(Your instructions)
Using the data below, return the stretch from the line that contains "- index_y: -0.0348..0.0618" through the line that contains "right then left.", both included, exactly as it stands and nothing beyond it.

(Data shown)
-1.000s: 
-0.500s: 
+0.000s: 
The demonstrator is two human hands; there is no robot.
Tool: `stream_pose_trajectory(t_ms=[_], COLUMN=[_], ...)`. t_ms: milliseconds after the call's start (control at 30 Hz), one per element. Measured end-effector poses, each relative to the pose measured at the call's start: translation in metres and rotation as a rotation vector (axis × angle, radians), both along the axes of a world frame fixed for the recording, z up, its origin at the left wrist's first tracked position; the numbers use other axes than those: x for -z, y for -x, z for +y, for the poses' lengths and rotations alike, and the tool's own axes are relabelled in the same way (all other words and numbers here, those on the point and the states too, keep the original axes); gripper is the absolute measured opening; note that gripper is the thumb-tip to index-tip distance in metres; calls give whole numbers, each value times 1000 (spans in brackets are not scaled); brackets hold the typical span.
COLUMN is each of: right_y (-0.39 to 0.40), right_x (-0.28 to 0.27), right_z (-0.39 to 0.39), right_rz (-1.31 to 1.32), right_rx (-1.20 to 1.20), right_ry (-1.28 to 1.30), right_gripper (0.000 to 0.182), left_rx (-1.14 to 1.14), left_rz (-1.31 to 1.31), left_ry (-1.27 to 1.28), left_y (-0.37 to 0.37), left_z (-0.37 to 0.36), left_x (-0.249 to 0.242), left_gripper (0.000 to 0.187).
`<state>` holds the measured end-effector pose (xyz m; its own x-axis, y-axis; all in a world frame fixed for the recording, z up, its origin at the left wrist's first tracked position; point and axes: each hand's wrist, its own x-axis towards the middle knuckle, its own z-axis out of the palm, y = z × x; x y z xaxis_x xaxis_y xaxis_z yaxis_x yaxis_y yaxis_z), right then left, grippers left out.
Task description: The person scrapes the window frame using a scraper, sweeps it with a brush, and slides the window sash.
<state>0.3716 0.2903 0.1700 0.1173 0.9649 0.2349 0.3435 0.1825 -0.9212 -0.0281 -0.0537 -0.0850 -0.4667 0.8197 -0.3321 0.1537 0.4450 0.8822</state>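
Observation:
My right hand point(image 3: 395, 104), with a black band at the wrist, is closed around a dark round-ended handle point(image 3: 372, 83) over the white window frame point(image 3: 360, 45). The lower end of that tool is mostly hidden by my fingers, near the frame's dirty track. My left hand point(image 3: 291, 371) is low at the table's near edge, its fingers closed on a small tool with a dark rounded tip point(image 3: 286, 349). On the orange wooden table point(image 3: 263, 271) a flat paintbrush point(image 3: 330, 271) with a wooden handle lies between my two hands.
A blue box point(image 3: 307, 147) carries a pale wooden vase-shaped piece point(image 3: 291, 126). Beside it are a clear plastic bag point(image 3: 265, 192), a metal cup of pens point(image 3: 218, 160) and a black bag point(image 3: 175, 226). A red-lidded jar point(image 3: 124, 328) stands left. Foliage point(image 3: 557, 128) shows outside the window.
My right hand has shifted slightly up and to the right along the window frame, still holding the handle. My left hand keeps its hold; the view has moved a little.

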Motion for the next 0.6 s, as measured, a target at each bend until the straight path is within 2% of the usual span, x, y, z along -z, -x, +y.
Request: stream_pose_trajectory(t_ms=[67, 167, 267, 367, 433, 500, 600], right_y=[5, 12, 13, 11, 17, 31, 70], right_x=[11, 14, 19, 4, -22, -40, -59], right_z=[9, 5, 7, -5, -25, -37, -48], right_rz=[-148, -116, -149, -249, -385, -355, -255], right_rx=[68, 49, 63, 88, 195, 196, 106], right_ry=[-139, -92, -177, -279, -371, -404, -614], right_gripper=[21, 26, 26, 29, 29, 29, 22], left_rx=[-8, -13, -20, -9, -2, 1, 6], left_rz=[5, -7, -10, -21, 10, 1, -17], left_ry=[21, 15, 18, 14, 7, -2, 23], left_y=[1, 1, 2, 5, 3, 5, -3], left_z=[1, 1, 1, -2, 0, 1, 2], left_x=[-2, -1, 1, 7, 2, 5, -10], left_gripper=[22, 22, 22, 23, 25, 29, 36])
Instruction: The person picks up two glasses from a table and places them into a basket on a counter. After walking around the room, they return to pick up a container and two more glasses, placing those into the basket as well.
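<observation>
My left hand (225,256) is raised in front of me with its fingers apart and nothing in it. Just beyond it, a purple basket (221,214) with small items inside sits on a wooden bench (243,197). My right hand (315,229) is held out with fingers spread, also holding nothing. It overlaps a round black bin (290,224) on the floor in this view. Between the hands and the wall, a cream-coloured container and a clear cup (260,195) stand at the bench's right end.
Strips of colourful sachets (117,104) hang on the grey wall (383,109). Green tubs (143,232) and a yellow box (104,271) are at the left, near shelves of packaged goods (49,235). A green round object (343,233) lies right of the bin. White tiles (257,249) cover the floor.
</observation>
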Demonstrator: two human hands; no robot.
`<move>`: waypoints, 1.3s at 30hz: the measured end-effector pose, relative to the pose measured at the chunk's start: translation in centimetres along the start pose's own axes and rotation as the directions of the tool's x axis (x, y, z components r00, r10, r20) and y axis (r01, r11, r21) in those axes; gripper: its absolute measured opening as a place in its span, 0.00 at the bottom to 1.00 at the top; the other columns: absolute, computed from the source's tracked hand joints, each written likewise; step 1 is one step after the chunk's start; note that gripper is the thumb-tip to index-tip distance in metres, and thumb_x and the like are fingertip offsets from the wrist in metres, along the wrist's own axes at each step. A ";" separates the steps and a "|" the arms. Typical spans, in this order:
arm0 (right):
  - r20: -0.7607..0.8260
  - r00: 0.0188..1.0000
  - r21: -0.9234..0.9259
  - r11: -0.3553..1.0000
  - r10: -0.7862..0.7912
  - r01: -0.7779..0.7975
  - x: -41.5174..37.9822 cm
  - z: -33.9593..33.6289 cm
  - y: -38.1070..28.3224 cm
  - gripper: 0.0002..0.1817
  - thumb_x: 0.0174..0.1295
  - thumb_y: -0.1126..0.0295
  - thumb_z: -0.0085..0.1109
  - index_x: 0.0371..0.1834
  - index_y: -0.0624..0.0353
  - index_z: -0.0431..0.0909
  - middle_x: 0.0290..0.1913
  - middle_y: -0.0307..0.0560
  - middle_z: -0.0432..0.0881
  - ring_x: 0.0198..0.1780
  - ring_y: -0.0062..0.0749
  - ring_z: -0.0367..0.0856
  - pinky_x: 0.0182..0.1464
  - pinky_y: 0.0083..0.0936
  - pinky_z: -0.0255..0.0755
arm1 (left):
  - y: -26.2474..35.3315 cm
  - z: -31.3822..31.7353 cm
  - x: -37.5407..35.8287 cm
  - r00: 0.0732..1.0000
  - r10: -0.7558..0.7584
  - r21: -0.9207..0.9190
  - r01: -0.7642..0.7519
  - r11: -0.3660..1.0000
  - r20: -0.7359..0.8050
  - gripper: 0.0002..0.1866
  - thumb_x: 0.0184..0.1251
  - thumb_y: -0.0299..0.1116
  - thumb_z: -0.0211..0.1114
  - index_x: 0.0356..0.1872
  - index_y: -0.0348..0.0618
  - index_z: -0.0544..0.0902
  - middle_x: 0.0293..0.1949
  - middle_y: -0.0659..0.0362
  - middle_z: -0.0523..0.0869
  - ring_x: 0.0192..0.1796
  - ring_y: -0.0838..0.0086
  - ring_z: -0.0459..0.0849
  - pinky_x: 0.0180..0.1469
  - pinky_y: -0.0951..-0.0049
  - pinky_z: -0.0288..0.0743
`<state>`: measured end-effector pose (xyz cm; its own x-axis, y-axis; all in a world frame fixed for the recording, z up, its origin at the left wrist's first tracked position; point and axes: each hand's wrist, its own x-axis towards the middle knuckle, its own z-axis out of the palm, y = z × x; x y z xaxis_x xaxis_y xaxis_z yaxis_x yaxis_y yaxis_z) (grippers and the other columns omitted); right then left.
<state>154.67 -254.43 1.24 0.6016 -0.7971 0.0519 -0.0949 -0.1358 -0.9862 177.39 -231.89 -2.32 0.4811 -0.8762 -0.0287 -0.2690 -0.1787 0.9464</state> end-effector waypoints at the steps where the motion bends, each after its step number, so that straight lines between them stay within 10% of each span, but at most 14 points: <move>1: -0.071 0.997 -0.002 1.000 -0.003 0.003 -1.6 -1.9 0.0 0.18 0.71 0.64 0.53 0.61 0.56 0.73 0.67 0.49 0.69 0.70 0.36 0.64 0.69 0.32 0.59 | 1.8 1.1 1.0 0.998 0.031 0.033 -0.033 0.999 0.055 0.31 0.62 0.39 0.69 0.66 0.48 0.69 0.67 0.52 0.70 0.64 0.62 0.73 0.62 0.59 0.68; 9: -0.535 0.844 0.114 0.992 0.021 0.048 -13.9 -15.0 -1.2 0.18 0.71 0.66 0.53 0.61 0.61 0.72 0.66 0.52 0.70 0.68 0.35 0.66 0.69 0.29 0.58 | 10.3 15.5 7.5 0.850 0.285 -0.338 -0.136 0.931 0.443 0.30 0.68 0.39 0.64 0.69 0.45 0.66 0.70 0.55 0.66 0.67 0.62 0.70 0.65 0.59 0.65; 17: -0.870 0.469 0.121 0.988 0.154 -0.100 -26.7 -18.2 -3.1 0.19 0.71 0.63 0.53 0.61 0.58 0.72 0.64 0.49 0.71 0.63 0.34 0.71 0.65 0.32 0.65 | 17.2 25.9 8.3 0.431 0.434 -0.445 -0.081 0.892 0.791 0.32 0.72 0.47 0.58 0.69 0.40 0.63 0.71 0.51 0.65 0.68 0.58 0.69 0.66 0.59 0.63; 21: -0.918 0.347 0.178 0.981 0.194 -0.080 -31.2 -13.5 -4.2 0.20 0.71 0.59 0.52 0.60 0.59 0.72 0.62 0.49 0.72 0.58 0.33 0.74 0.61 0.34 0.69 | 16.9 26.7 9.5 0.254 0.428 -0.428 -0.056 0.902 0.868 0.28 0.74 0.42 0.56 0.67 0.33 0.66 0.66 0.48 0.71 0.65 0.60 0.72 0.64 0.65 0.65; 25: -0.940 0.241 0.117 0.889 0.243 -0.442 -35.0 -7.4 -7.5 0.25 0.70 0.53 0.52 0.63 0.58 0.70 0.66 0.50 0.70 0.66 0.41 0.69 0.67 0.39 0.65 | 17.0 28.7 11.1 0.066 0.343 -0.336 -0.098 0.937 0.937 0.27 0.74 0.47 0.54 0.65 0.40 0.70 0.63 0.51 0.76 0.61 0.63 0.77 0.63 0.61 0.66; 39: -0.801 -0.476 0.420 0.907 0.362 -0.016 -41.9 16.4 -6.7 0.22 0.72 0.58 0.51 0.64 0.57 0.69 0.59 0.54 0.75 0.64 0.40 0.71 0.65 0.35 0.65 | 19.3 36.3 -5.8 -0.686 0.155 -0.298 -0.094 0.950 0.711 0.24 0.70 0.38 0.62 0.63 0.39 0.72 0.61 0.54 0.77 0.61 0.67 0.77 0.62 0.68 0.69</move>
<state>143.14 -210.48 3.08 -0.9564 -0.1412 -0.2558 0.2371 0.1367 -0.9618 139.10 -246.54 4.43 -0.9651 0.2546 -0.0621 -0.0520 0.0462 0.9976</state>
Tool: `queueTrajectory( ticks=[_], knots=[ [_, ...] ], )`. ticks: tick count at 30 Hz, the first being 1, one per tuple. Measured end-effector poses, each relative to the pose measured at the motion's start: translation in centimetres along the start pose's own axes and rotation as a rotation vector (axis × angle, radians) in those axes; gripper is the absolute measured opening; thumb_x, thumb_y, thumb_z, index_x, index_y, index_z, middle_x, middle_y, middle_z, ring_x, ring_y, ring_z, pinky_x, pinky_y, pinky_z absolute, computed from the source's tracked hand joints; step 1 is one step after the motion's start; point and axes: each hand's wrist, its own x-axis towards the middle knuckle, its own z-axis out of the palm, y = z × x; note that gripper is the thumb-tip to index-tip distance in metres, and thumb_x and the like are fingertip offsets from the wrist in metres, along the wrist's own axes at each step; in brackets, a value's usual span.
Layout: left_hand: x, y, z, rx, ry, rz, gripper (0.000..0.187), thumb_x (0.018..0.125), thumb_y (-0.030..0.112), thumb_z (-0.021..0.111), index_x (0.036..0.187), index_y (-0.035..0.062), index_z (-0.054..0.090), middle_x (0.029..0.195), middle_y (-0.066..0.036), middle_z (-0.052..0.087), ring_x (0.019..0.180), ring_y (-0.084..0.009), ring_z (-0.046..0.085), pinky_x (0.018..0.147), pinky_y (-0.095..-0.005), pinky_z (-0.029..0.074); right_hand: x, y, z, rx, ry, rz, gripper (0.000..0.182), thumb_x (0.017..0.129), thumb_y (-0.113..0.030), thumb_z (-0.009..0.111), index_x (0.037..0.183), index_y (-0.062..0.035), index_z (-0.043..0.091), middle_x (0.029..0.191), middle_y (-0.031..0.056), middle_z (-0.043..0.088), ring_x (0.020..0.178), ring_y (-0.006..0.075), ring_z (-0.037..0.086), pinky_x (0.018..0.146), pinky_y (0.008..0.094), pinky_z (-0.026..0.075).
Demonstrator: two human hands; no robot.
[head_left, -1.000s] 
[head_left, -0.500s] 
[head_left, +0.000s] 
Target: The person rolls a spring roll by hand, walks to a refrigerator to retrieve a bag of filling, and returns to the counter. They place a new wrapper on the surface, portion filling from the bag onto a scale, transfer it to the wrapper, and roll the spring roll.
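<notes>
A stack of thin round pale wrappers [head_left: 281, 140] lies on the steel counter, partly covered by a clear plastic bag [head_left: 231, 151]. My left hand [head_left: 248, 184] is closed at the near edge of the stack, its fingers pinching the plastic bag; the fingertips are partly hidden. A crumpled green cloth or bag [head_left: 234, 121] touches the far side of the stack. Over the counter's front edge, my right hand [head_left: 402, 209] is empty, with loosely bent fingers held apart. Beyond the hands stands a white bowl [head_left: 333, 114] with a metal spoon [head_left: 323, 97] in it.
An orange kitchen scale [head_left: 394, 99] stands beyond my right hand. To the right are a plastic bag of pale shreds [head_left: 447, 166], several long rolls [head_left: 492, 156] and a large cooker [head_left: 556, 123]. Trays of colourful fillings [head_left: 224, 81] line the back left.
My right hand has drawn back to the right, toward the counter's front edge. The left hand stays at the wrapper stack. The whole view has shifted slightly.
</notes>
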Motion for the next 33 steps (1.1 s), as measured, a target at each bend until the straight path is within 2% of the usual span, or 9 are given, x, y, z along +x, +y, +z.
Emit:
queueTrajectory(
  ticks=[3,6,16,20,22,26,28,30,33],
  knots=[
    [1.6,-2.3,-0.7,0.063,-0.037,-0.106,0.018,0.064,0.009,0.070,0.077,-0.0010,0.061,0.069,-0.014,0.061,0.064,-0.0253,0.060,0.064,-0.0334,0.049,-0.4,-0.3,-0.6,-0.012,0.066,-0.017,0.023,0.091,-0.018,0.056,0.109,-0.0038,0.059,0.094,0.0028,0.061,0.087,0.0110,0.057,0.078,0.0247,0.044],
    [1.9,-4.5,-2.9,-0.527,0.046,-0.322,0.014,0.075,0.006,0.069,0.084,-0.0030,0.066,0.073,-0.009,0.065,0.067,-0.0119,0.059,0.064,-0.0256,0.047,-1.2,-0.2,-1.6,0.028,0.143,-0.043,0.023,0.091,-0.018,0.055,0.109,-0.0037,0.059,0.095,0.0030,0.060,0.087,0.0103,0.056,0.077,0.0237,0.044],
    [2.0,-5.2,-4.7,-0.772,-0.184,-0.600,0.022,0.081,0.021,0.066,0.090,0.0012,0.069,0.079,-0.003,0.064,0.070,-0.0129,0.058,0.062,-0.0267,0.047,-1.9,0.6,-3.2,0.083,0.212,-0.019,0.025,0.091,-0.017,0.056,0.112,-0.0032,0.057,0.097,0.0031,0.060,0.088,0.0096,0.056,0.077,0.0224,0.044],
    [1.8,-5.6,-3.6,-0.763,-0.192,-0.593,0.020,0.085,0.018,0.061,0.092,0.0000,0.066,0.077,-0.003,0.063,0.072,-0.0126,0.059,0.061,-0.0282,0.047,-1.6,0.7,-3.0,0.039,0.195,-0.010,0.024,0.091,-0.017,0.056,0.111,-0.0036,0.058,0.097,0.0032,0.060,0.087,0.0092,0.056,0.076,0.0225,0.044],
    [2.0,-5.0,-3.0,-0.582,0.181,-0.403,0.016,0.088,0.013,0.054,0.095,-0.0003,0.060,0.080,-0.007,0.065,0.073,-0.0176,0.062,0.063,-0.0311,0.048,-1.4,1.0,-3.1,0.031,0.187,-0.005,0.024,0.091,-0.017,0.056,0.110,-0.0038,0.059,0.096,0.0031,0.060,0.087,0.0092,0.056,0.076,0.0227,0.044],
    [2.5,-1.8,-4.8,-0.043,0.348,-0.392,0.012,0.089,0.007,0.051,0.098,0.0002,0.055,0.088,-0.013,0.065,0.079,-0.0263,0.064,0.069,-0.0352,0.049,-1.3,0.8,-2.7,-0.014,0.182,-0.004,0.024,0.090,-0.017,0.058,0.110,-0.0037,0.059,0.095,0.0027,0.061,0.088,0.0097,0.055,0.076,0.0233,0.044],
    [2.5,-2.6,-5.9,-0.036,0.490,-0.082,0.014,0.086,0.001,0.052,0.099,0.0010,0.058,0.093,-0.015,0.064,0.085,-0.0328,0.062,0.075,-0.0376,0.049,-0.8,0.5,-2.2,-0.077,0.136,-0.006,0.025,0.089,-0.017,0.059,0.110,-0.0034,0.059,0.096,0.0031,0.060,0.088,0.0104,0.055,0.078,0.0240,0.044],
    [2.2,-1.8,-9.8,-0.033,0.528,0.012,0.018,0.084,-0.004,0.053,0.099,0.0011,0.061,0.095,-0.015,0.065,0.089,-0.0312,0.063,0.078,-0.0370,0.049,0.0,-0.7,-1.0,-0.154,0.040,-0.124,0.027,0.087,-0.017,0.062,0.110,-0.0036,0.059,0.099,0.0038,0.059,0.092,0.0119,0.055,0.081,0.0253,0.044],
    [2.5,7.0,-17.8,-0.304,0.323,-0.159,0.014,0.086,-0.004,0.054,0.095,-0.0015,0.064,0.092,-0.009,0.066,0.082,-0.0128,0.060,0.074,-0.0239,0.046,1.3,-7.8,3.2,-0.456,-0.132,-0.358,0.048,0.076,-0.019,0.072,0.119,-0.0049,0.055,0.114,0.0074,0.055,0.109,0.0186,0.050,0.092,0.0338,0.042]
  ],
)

(Finished task)
  - index_y: -0.0348..0.0618
  - index_z: -0.0544..0.0902
  - middle_x: 0.0293..0.1949
  - middle_y: -0.0659..0.0362
  - middle_z: -0.0523..0.0869
  - ring_x: 0.0192..0.1796
  - ring_y: -0.0838..0.0086
  - ring_z: -0.0459..0.0849
  - pinky_x: 0.0180..0.1469
  - pinky_y: -0.0951..-0.0049
  - pinky_z: -0.0288..0.0743
`<state>`: measured end-effector pose (xyz cm; its own x-axis, y-axis; all in a world frame fixed for the recording, z up, its origin at the left wrist's first tracked position; point and axes: each hand's wrist, its own x-axis towards the middle knuckle, its own z-axis out of the palm, y = z × x; x y z xaxis_x xaxis_y xaxis_z yaxis_x yaxis_y yaxis_z) (grippers and the other columns omitted); right then left.

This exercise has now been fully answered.